In response, the East Asia Institute (EAI) proposes a new direction for North Korea policy, and indeed for unification diplomacy, from a new perspective of "Co-advancement for Convergence" over the past decade in search of a new breakthrough in the vicious cycle of inter-Korean relations. This requires efforts to evolve and develop existing unification discussions to fit the era of complex transformation in the 21st century. Thus, the EAI has initiated a new joint research project that complexly combines Korea's Trust-Building Process 2.0, which pursues deterrence, engagement, and trust in a complex manner; North Korea's parallel development policy 2.0, which simultaneously builds denuclearization and security with the economy; and the neighboring countries' East Asia New Order Architecture 2.0. As the first fruit of this effort, we present the draft prepared under the title "Proposal for a New North Korea Policy: Towards the Evolution of the Trust-Building Process" at the meeting in October last year, to government officials and leading conservative and progressive experts on the Korean Peninsula in Korea.
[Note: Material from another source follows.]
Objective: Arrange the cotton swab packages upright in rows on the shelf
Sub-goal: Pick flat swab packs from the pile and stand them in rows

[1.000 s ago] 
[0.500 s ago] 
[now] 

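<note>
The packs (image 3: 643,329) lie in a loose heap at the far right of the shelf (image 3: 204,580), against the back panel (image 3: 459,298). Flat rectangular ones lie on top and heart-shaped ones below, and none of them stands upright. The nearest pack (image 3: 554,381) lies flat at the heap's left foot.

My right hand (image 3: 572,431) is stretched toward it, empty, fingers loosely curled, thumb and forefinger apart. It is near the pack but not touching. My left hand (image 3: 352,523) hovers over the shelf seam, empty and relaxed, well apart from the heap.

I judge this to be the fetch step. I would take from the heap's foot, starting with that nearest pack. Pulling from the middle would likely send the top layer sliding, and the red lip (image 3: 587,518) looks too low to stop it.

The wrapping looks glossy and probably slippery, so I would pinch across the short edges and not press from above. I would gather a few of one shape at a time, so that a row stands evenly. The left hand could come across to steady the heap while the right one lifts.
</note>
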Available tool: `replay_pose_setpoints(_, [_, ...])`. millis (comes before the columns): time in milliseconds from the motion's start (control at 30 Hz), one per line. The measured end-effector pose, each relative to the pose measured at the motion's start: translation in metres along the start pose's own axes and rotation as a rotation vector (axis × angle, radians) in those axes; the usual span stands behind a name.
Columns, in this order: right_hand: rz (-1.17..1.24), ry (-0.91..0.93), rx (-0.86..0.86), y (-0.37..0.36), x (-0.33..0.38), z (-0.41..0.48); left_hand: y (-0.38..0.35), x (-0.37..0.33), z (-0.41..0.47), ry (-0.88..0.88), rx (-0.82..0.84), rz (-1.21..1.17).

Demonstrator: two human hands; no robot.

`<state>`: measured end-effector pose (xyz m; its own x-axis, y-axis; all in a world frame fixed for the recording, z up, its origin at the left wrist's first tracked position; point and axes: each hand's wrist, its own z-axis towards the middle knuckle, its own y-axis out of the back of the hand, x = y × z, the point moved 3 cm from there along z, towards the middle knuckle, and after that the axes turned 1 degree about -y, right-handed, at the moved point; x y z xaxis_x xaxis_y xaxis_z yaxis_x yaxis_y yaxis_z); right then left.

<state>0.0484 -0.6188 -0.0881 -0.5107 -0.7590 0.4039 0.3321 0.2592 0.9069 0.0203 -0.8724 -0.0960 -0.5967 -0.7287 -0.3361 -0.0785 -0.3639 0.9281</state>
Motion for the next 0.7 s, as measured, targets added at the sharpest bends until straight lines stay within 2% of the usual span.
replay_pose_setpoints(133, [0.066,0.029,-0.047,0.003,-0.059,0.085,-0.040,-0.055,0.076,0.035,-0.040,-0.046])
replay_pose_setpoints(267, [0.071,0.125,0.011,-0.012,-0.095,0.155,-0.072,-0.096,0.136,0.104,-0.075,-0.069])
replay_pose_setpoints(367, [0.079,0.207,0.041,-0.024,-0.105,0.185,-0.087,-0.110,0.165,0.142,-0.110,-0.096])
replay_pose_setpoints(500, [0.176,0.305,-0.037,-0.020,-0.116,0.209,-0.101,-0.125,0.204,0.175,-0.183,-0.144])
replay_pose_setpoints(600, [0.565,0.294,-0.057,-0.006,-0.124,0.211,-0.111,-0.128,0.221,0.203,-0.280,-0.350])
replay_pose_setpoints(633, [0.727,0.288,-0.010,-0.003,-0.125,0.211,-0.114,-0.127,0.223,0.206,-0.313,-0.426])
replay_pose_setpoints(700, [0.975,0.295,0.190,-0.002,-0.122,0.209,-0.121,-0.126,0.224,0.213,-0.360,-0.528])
A Proposal for a New North Korea Policy Paving the Way for Peace
What measures are needed to move inter-Korean relations, which have repeatedly gone through cycles of crisis and negotiation, towards an irreversible path of peace through substantive negotiations? The new North Korea policy aims to induce a change from the deterrence phase in the third quadrant to the trust phase in the first quadrant of the diagram "War and Peace on the Korean Peninsula" and contributes to building a peace order on the Korean Peninsula and in East Asia. To this end, a complex approach to North Korea strategy, encompassing deterrence, engagement, and trust, must be developed. This is by no means a phased approach of deterrence-engagement-trust. A phased approach, given past unsuccessful experiences, could lead to another cycle of regression. Therefore, a complex strategy is needed that simultaneously pursues diplomatic efforts in the three phases, approaching from both internal and external perspectives to gradually settle inter-Korean relations from a state of war and conflict to a state of peace and trust.
Table of Contents
Abstract
Chapter 1: General Discussion
Chapter 2: Diplomacy
Chapter 3: Security and Military Affairs
Chapter 4: Economy
Appendix
1. [EAI Commentary No. 32] Ha Young-sun, "Navigating North Korea in 2014: An Hermeneutics of the New Year's Address"
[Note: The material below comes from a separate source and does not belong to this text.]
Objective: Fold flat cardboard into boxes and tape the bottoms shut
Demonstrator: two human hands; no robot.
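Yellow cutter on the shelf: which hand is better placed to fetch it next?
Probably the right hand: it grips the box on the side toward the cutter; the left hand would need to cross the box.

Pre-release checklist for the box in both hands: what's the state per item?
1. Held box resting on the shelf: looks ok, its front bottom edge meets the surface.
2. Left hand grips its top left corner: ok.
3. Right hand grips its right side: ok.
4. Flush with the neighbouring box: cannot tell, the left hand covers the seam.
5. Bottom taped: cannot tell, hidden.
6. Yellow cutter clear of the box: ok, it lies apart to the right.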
2. Kim Jong-un, First Secretary of the Workers' Party of Korea, New Year's Address (January 1, 2014)
3. Kim Jong-un, First Secretary of the Workers' Party of Korea, Report to the 3rd Plenary Meeting of the Central Committee (March 31, 2013)
4. Park Geun-hye, "A Journey Towards a New Inter-Korean Relationship" (December 30, 2013)
5. Park Geun-hye, Address to a Joint Session of the U.S. Senate and House of Representatives (May 9, 2013)
6. Park Geun-hye, Address at the Dresden University of Technology for an Honorary Doctorate, "Initiative for Peace and Unification on the Korean Peninsula" (March 28, 2014)
For the convenience of our readers, we are releasing parts of the manuscript of this book.
Attachment: Trust2_1.pdf
*This text is an AI translation of an original written in Korean. Some translations or nuances may be inaccurate.